Following a hyper-realistic digital installation by Los Angeles based architect Elena Manferdini, which depicts vibrantly colored dahlias enriched via AR, the final work emerges: Anish Kapoor’s Into Yourself, Fall (2018), produced in collaboration with Acute Art, which delivers the closing words through a virtual descent inside the human body, enabled by a VR headset. This surreal sensation of exploring the unknown, finally pierces the skin—digitally!—and digs into its depths.

Anish Kapoor

The exhibition was supposed to be on view until the end of this month and only time will tell whether it will be experienced physically again. Regardless, we should now be reassured that art and culture institutions should not be limited to corporeally constituted structures that have to keep on struggling within the confinements and vulnerability of the majority of their previous practices. Rather, they must acknowledge their roles as creators of novel, sustainable and ethical responses to life that is ever moving in unprecedented directions.
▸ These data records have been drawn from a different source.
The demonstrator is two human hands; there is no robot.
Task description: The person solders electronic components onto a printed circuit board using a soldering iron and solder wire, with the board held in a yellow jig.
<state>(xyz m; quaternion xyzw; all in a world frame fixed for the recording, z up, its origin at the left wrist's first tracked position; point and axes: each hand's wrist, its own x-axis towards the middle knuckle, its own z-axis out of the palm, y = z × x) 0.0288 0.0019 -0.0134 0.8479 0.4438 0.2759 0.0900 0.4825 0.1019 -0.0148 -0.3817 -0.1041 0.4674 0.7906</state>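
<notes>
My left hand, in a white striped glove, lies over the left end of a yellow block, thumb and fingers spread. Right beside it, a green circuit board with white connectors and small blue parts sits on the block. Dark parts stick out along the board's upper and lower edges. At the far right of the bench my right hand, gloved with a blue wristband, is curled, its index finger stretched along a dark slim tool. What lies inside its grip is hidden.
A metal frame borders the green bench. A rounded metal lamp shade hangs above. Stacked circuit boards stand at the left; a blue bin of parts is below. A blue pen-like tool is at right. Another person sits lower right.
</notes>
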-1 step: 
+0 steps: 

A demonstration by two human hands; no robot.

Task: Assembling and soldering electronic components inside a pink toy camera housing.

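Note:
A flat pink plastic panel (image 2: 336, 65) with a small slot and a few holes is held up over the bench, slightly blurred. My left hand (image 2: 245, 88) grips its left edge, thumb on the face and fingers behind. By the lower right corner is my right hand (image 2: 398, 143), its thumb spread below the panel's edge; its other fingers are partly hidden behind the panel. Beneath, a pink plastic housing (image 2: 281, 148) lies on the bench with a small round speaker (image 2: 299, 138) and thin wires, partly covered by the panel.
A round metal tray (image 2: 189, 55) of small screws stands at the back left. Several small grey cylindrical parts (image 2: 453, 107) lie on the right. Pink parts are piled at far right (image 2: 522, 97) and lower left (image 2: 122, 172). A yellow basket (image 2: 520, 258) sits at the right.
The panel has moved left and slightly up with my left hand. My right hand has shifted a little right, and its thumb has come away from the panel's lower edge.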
*When You Touch About Me, I Think Myself includes works by Anish Kapoor, Asger Carlsen, Ayşe Erkmen, Burhan Kum, Cevdet Erek, Dan Stockholm, Elena Manferdini, Ergin Çavuşoğlu, Erol Akyavaş, Fischli/Weiss, Francis Alÿs, Hera Büyüktaşçıyan, Ibrahim Karakütük, Inci Furni, Joan Jonas, Malvina Panagiotidi, Martina Corà, Mehtap Baydu, Necla Rüzgar, Thomas Demand, Thomas Ruff and Yusuf Sevincli. The exhibition was curated by Burcu Fikretoglu and designed by Ömer Pekin. All installation photos were shot by Kayhan Kaygusuz.